NYPD

Lesandro Guzman-Feliz

Normally, I never weep in public. My window in my Fordham University residence looks straight down Bathgate Ave. into the heart of this legendary borough, insofar as it has a heart.

Friday afternoon,(June 29) for the second time I tramped down this street to reconsider the public mourning over the death of 15-year-old Lesandro Guzman-Feliz, also known as Junior. At 11:40 pm Wednesday eight young men jumped Lesandro who had fled into the the Chiky Grocery store on the corner of E. 183rd St and Bathgate Ave. in Belmont, to escape. The store’s staff made no physical effort to protect him while gang members dragged him out and stabbed him repeatedly with their machetes, then drove away in a light colored sedan. With whatever life he had, Lesandro ran in the direction of St. Barnabas Hospital until, blood pouring from his neck, he collapsed on the sidewalk.

It is a neighborhood of rows of two-storied white shingled homes, as well as multifamily homes high above the street, with long iron steps leading up to the porch.
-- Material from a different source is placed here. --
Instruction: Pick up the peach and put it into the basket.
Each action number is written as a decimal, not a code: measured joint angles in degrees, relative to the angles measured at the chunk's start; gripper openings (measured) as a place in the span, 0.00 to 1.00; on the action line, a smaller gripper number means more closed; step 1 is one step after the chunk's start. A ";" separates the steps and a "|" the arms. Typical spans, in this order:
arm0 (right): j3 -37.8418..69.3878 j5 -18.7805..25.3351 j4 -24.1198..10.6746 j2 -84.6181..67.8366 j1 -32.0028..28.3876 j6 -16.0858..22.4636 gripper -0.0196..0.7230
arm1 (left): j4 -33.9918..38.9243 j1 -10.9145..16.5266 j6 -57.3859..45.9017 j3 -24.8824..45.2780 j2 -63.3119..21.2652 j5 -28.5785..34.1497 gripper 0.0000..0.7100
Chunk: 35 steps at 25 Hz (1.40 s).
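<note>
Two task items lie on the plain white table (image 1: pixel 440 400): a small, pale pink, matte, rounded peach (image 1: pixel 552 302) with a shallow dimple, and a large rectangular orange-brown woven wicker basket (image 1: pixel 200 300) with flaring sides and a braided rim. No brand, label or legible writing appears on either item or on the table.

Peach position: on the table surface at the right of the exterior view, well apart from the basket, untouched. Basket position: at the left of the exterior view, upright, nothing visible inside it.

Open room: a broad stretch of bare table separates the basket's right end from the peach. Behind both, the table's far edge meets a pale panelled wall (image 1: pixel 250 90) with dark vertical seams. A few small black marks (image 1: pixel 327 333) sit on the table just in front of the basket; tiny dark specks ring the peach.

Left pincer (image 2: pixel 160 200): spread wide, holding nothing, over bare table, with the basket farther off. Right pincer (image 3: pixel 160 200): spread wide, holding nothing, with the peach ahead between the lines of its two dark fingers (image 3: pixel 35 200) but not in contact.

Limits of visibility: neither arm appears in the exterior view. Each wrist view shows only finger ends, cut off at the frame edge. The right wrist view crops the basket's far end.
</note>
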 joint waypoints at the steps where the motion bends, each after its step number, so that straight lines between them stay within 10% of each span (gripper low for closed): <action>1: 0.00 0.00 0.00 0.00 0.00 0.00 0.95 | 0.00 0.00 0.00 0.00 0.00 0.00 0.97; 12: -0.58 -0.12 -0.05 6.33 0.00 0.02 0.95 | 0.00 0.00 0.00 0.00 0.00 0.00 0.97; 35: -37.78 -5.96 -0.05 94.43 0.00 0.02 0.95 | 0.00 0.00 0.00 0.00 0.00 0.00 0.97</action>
Then there are long five-floored brick apartment buildings leading to automobile repair shops dominating, it seems, every corner. Motorcycles let out their horrid roars. The block-long Theodore Roosevelt High School and the Mount Carmel church and school lend dignity, but the huge sprawling asphalt practice field is abandoned. Along the way walls were smeared with hideous graffiti, likely including secret symbols understood only by secret national gangs, like those who murdered Lesandro.

The murder had been recorded on surveillance cameras and spread far and wide. A Brooklyn rapper, Maino, added his voice to the chorus rising far beyond the Bronx. His new song, “Coulda Been My Son,” echoed his deepest feelings, since his son was Junior’s age. Maino himself had spent 10 years in prison for a drug-related kidnapping.

Suddenly I was surrounded by several hundred young men and women of every race, color and national background. The police had cordoned off the corner with a fence separating the crowd from close to a thousand wax candles, some lit, in glass covers embossed with Jesus and the Blessed Virgin Mary. Hundreds of stuffed animals and other presents pushed against the walls. Big cards displayed letters of love to the departed boy in English and other languages. He had wanted to be a policeman, now he was dead and buried with over a dozen policemen protecting his mourners, many of whom had never met him.

Since I usually control my emotions, why were those tears, part compassion and part anger, forcing their way into my eyes, threatening to run down my face? His mother Leandra, 38, said her son had never been in a fight in 15 years. He was a member of the Explorers, a police-sponsored club to mentor high school students. The gang members, Trinitarios, from the Dominican Republic, had been falsely informed that Junior was the one who had circulated a sex tape in which he has sex with a hooded girl friend of a gang member and they killed the wrong guy. Sorry about that.

Hundreds of mourners overflowed into the streets at Wednesday’s funeral celebrated at Our Lady of Mount Carmel parish church just a few blocks from the scene of the crime. The six pallbearers wore New York Yankees shirts, presuming that would have been Junior’s decision: They are his favorite team. The celebrant, Fr. David Guzman, preached, “We pardon those who did not do more, who could have intervened, but didn’t.” One female mourner said later, “All of these people could have saved this poor boy’s life.” She speaks for me. Jonaiki Martinez-Estrella, 24, who police say delivered the fatal blow, says he was in Pennsylvania at the time of the crime. All eight, between 17 and early 20s, have been charged with murder. This case has given New York a lot to think about.

Unlike Junior’s mother, the parents of the young killers have not been interviewed by the press. How could responsible parents allow their children to join international gangs? According to the New York Daily News editorial, Junior is one of the 50 murder victims in the Bronx so far this year, a 92 percent jump from last year. The Police Force has established a scholarship fund in Junior’s name. Nice, but not enough. Before this happens again, all the elected officials, school teachers, journalists, priests, ministers and rabbis should look in the mirror, and assume the responsibility for human life we have been reluctant to embrace.

Raymond A. Schroth, S.J., author of nine books, is an editor emeritus of America magazine.